Best model for programming?

absGeekNZ@lemmy.nz · 3 days ago

Best model for programming?

kata1yst@sh.itjust.works · 3 days ago

I’d recommend Qwen 2.5 Coder. Just try to ask very direct questions with smaller context.

QWQ is a bit stronger at more advanced coding tasks but I had a ton of trouble finding a version that would fit in my 24G 7900xtx.

SmokeyDope@lemmy.world · 3 days ago

in your range 32b models work well give qwen coder a try

Boomkop3@reddthat.com · 3 days ago

The one on top of your neck

Possibly linux@lemmy.zip · edit-2 3 days ago

Deepseek r1 14b

Gemma (assuming you are ok with the license)

mutual_ayed@sh.itjust.works · 3 days ago

Make sure you pull the 14b model or you quantize the 32b model. 16gb is plenty for one user using it locally.

wise_pancake@lemmy.ca · 2 days ago

What’s different about the Gemma license?

Possibly linux@lemmy.zip · 2 days ago

Not foss

Although foss is debatable in a foss context.

ghost@feddit.org · 3 days ago

As others have already mentioned, try qwen2.5-cider. With 16 GB, you should be able to confortably fit a quantised version of the 14b variant into VRAM. You can also try the 32b variant, but it will be much slower because not all layers can be off-loaded to the GPU.

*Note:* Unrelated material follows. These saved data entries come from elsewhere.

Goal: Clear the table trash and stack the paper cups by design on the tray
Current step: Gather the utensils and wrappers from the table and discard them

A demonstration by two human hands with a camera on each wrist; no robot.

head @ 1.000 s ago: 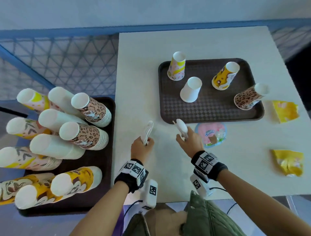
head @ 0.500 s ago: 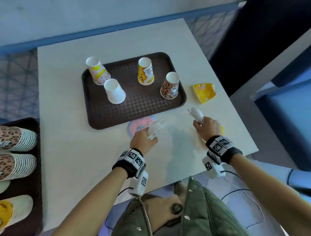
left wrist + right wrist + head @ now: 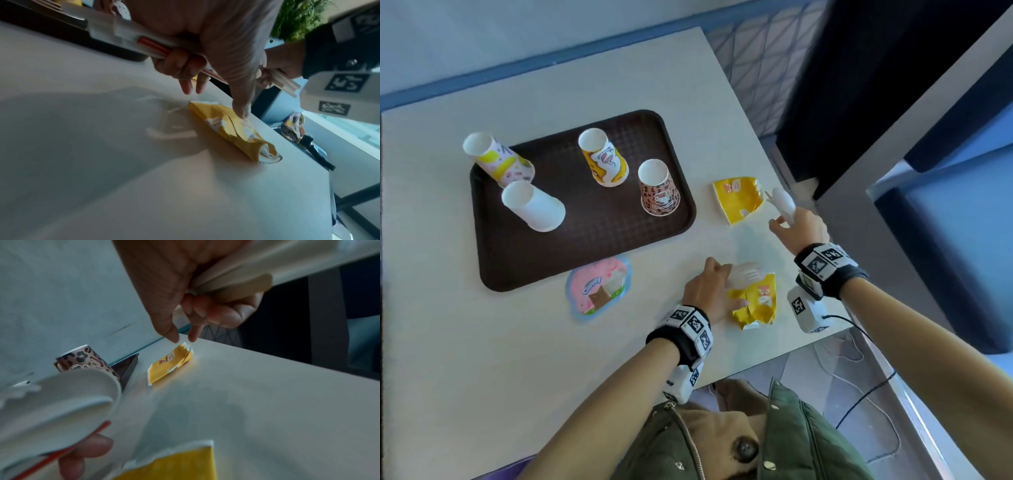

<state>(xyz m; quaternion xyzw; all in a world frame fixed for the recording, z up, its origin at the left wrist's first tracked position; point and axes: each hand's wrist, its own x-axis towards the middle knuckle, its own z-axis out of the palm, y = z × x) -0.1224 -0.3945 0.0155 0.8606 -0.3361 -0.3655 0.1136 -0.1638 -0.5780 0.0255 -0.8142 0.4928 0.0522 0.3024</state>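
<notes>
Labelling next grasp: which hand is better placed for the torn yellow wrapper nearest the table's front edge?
Left. The left hand, already gripping a white plastic fork, has a fingertip on that torn yellow wrapper. The right hand is over by the other yellow wrapper.

Head view steeply overhead; wrist views low, close, sharing the table (image 3: 592,342).

The flat plastic tray (image 3: 592,246) is dark brown with a small checked pattern. On it stand four upside-down paper cups: a plain white paper cup (image 3: 534,205), a pink and yellow paper cup (image 3: 500,162), a yellow paper cup with a white cartoon animal (image 3: 604,159) and a brown leopard-spot paper cup (image 3: 657,190). Two crumpled wrappers (image 3: 739,198) are yellow. The round-edged candy wrapper (image 3: 599,284) is pink with a blue edge. The square table (image 3: 482,359) is white.
</notes>
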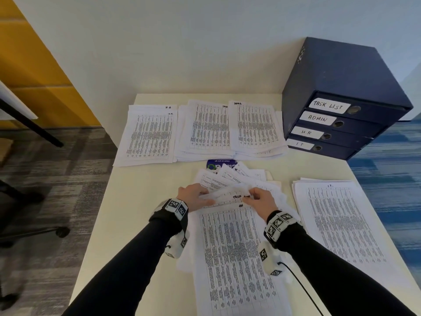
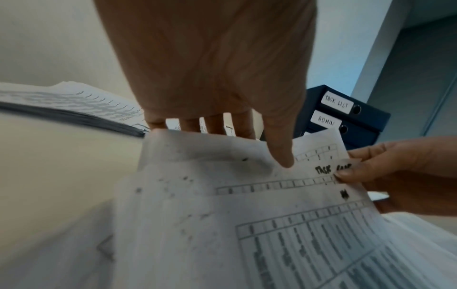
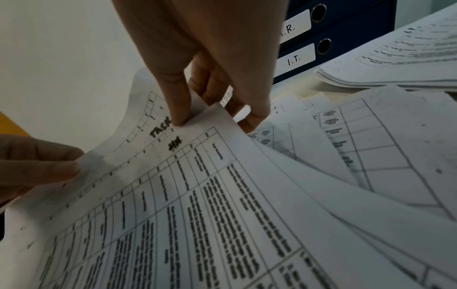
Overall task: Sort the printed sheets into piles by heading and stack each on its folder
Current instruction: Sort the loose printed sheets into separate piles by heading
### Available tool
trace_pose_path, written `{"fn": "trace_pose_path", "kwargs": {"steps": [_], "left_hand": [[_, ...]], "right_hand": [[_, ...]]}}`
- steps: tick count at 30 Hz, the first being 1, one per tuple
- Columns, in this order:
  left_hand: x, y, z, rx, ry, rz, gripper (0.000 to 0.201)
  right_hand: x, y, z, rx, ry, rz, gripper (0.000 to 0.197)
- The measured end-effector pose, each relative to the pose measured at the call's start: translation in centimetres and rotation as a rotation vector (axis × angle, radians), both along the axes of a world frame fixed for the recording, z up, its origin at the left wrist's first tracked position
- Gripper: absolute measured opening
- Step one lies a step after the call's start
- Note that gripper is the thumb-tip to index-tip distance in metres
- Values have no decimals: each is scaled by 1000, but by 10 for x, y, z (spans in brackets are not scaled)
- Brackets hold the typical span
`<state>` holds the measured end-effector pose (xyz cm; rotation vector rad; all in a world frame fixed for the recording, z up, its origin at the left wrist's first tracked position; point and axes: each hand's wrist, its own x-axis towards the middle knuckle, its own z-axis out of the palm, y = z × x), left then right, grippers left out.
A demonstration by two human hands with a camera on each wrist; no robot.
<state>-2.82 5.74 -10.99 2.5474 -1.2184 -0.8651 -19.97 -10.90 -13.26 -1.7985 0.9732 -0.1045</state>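
Right grip [image 3: 197, 117] pinched on far corner of my TASK sheet [image 2: 247, 176]; left grip [image 1: 193, 196] clamped on its far-left edge. Sheet's long axis runs toward me, atop HR sheet [image 1: 237, 258] on counter [image 1: 145, 179]. TASK pile [image 1: 208, 131] lies straight ahead, beyond both grips, roughly equidistant. Paper thin, floppy, curling at lifted edge.
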Motion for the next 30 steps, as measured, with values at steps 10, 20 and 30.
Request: {"fn": "trace_pose_path", "kwargs": {"steps": [10, 20, 30], "left_hand": [[-9, -10, 43, -241, -180, -109, 26], [19, -22, 184, -476, -524, -154, 17], [51, 4, 257, -839, -415, 142, 11]], "right_hand": [[-13, 12, 8, 4, -8, -118, 60], [-27, 16, -9, -95, 266, 55, 16], [-32, -15, 27, -95, -60, -231, 55]]}}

absGeekNZ@lemmy.nz · 3 days ago

I’m running ollama 0.6.3 (pre-release) and rocm v6.10.5 on linux 6.11.0-21

Still getting

level=INFO source=gpu.go:377 msg=“no compatible GPUs were discovered”

Fisch@discuss.tchncs.de · 3 days ago

I have an RX 6700 XT and I needed to change an environment variable to make it work. Maybe something similar is needed for you GPU. I’d try googling something like “RX 9700 XT ROCM” or “RX 9700 XT ROCM no compatible GPUs were discovered” if you haven’t done that already.

SmokeyDope@lemmy.world · edit-2 3 days ago

When I had my AMD GPU going the best way to get models running was kobold.cpp and using vulcan. The flag is like --usevulcan or something. Its way easier than getting a rocm fork working from source.

badcodecat@lemux.minnix.dev · 3 days ago

are you looking for autocomplete or chat?

JamonBear@sh.itjust.works · 3 days ago

Is there a different recommendation for autocomplete?

badcodecat@lemux.minnix.dev · 3 days ago

in general, you would want something fast (probably something that fits in your GPU/VRAM) so you can get suggestions as fast as you can type. for chat, you’ll probably want the most intelligent/lorgest model you can run, it’s likely fine if it’s running on the CPU/RAM since the quality of an individual answer is more important than the speed in which many small answers can be generated. so, probably qwen for both, but, different sizes/quant for different use cases.

absGeekNZ@lemmy.nz · 3 days ago

chat to start with

icecreamtaco@lemmy.world · 3 days ago

ChatGPT works great too if you don’t want to use ram

raldone01@lemmy.world · 3 days ago

I am running local models only for privacy sensitive stuff. If you have ollama you can also setup openwebui and access both local and remote models through the same very nice interface! Also chatgpt API is much cheaper than subscribing.